- WHAT NEEDS TO BE DONE -
Go through the listing below and output it word for word.

- DATA FOR THIS TASK -
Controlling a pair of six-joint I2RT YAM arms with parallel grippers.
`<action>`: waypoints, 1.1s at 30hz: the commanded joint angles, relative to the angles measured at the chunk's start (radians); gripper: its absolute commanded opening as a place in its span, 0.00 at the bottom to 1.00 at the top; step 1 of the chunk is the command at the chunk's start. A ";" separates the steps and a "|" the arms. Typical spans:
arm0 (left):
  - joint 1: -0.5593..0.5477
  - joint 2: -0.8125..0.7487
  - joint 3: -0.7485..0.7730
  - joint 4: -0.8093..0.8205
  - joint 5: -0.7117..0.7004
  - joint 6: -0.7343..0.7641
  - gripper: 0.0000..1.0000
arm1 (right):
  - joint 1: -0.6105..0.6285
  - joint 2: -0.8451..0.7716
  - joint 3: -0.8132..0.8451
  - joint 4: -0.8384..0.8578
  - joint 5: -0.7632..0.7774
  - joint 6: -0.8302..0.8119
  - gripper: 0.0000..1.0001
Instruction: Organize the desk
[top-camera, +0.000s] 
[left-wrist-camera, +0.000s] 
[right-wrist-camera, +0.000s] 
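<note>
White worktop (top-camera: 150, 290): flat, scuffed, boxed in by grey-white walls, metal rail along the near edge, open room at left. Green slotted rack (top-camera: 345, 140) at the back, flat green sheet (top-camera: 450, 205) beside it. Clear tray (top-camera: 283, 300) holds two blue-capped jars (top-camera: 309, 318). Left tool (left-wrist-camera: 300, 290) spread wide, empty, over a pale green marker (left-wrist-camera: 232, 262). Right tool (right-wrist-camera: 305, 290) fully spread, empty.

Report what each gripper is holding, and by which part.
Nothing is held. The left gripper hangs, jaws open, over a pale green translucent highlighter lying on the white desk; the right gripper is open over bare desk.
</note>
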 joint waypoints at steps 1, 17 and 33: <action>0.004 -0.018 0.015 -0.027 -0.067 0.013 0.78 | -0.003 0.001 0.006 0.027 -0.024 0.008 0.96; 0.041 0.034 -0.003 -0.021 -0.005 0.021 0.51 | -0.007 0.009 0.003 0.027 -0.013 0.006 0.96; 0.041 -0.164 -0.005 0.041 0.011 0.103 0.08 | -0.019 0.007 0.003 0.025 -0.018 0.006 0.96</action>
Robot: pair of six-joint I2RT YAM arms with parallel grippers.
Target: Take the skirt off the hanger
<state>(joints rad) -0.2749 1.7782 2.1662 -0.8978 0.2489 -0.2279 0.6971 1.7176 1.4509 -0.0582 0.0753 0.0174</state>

- ANSWER TO THIS TASK -
Controlling a pair of six-joint I2RT YAM arms with parallel grippers.
`<action>`: waypoints, 1.1s at 30hz: the commanded joint angles, relative to the angles measured at the chunk's start (radians); gripper: its absolute commanded opening as a place in its span, 0.00 at the bottom to 1.00 at the top; step 1 of the chunk is the command at the chunk's start. A ";" separates the steps and a "|" the arms. Typical spans:
arm0 (left):
  - joint 1: -0.5593..0.5477
  - joint 2: -0.8125..0.7487
  - joint 3: -0.7485..0.7730
  - joint 4: -0.8093..0.8205
  - joint 5: -0.7117..0.7004
  - joint 6: -0.7343..0.7641
  - gripper: 0.0000..1.0000
arm1 (right):
  - joint 1: -0.6105..0.6285
  - joint 2: -0.8451..0.7716
  - joint 3: -0.8132..0.8451
  - joint 4: -0.8384..0.8578
  - joint 5: -0.7632..0.7774
  - joint 6: -0.8302..0.8119
  - gripper: 0.0000..1.0001
Instruction: Organize the desk
[top-camera, +0.000s] 
[left-wrist-camera, +0.000s] 
[right-wrist-camera, +0.000s] 
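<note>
White worktop (top-camera: 150, 290): flat, scuffed, boxed in by grey-white walls, metal rail along the near edge, open room at left. Green slotted rack (top-camera: 345, 140) at the back, flat green sheet (top-camera: 450, 205) beside it. Clear tray (top-camera: 283, 300) holds two blue-capped jars (top-camera: 309, 318). Left tool (left-wrist-camera: 300, 290) spread wide, empty, over a pale green marker (left-wrist-camera: 232, 262). Right tool (right-wrist-camera: 305, 290) fully spread, empty.

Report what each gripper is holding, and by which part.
Nothing is held. The left gripper hangs, jaws open, over a pale green translucent highlighter lying on the white desk; the right gripper is open over bare desk.
</note>
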 joint waypoints at steps 1, 17 and 33: <action>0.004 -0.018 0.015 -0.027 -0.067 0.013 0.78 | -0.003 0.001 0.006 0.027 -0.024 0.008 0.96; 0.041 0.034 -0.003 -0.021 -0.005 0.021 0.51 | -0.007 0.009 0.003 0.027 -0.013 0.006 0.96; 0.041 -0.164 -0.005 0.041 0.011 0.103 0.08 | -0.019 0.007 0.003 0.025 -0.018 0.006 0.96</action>
Robot: pair of six-joint I2RT YAM arms with parallel grippers.
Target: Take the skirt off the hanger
<state>(joints rad) -0.2749 1.7782 2.1662 -0.8978 0.2489 -0.2279 0.6971 1.7176 1.4509 -0.0582 0.0753 0.0174</state>

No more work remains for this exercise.